» WHAT YOU WILL DO
Whenever a line in the listing contains "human", copy that line.

*** Opening GIVEN RECORDS ***

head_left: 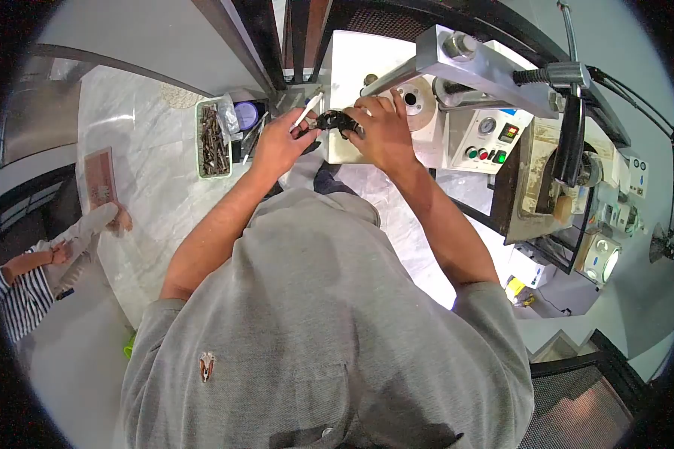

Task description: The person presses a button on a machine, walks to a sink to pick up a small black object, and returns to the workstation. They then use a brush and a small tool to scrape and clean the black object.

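Between my two hands, in front of my chest, is a small dark black object with an uneven outline (334, 120); its exact kind I cannot make out. My left hand (280, 144) is closed on its left end. A slim white pen-like stick (307, 110) also sticks up from the left fingers. My right hand (386, 136) curls over the right end of the dark object, fingers bent and partly hiding it. Just beyond the right fingers is a round metal disc with a dark centre (414, 99), on a white machine top (348, 153).
A metal arm (502, 71) with a black handle (570, 138) overhangs the right side, above a control panel (485, 142). Left of my hands are a green tray of brown sticks (215, 142) and a purple-lidded jar (246, 114). Another person's hand (120, 218) rests far left.
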`<action>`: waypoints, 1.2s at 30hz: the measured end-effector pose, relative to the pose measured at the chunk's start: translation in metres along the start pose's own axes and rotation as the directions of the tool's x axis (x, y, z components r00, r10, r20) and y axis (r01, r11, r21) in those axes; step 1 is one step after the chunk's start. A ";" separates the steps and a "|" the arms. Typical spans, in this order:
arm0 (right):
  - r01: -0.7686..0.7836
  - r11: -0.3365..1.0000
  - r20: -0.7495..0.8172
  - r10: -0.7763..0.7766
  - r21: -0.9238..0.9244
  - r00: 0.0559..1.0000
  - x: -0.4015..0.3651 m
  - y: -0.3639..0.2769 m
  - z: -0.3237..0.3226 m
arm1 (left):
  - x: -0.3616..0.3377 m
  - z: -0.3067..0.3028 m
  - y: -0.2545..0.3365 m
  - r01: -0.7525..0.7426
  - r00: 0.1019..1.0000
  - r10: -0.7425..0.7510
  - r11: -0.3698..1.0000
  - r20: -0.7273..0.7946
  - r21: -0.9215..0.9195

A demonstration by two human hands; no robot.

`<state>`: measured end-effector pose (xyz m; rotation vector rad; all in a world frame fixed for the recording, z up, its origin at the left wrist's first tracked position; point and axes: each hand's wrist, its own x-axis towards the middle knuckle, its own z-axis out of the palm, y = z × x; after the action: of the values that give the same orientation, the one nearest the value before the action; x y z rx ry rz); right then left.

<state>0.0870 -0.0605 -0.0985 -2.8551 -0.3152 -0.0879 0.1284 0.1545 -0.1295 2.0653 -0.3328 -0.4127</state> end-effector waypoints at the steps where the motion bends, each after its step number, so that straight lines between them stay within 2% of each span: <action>1: 0.012 1.000 -0.015 -0.012 0.008 1.000 0.000 0.001 0.001 | 0.000 0.000 0.002 0.003 1.000 -0.003 1.000 0.002 -0.005; 4: -0.005 1.000 0.036 0.004 0.025 0.999 0.003 0.002 0.001 | 0.001 0.000 0.003 0.014 1.000 -0.014 1.000 0.012 -0.008; 12: 0.025 1.000 0.003 -0.025 0.015 1.000 0.003 0.006 0.005 | 0.004 -0.002 0.003 0.027 0.999 -0.027 1.000 0.043 0.005; 14: 0.032 0.999 -0.005 -0.032 0.017 0.999 0.000 0.006 0.004 | 0.003 -0.002 0.005 -0.024 0.999 0.023 0.999 0.040 0.033; 17: 0.011 0.999 -0.092 -0.008 0.032 0.996 -0.012 0.011 0.002 | 0.000 -0.001 0.016 -0.063 0.995 0.060 0.997 0.079 0.043; 20: -0.091 0.994 -0.287 0.102 0.052 0.953 -0.028 0.026 -0.004 | 0.005 0.015 0.023 -0.102 0.987 0.105 0.994 0.123 -0.035; 21: -0.095 0.994 -0.288 0.104 0.047 0.952 -0.033 0.034 -0.006 | 0.007 0.022 0.026 -0.131 0.978 0.141 0.989 0.155 -0.070; 23: -0.240 0.968 -0.341 0.202 -0.075 0.918 -0.039 0.050 -0.009 | 0.013 0.034 0.051 -0.104 0.973 0.113 0.993 0.202 -0.055; 25: -0.272 0.956 -0.344 0.220 -0.111 0.913 -0.039 0.065 -0.009 | 0.023 0.063 0.046 -0.229 0.966 0.245 0.959 0.078 -0.169; 26: -0.324 0.937 -0.270 0.280 -0.133 0.921 -0.036 0.075 -0.006 | 0.025 0.068 0.051 -0.215 0.966 0.229 0.970 0.122 -0.117; 28: -0.425 0.890 -0.089 0.416 -0.164 0.905 -0.029 0.083 -0.010 | 0.028 0.079 0.057 -0.215 0.968 0.226 0.971 0.113 -0.102; 32: -0.406 0.901 -0.154 0.385 -0.149 0.910 -0.019 0.086 -0.012 | 0.035 0.088 0.053 -0.248 0.963 0.253 0.967 0.091 -0.063; 34: -0.354 0.918 -0.238 0.309 -0.176 0.921 -0.018 0.093 -0.007 | 0.038 0.089 0.053 -0.250 0.964 0.254 0.966 0.073 -0.064; 36: -0.319 0.937 -0.253 0.277 -0.144 0.927 -0.018 0.098 -0.008 | 0.041 0.086 0.055 -0.197 0.975 0.200 0.979 0.094 -0.049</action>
<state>0.0906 -0.1588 -0.1176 -2.9941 0.1874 -0.4015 0.1260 0.0446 -0.1287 1.9548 -0.5806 -0.3965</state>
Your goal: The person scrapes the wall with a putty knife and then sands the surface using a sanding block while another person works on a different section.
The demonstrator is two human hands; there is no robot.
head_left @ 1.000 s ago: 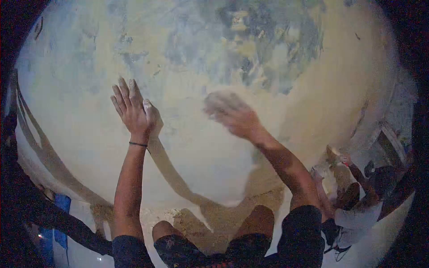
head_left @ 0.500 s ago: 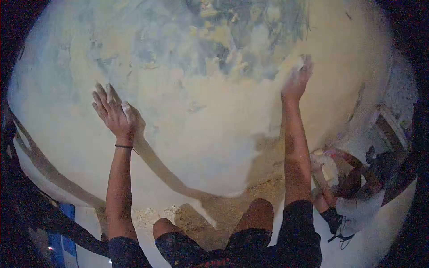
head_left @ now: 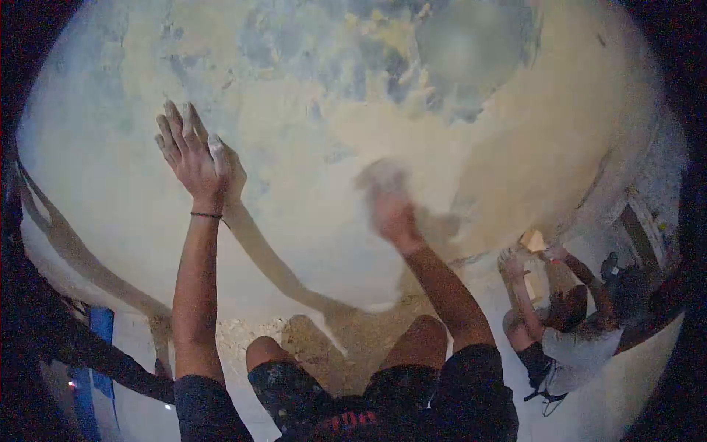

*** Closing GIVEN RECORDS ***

» ANSWER SECTION
A demonstration by two human hands; no robot.
The demonstrator is two human hands; there is no robot.

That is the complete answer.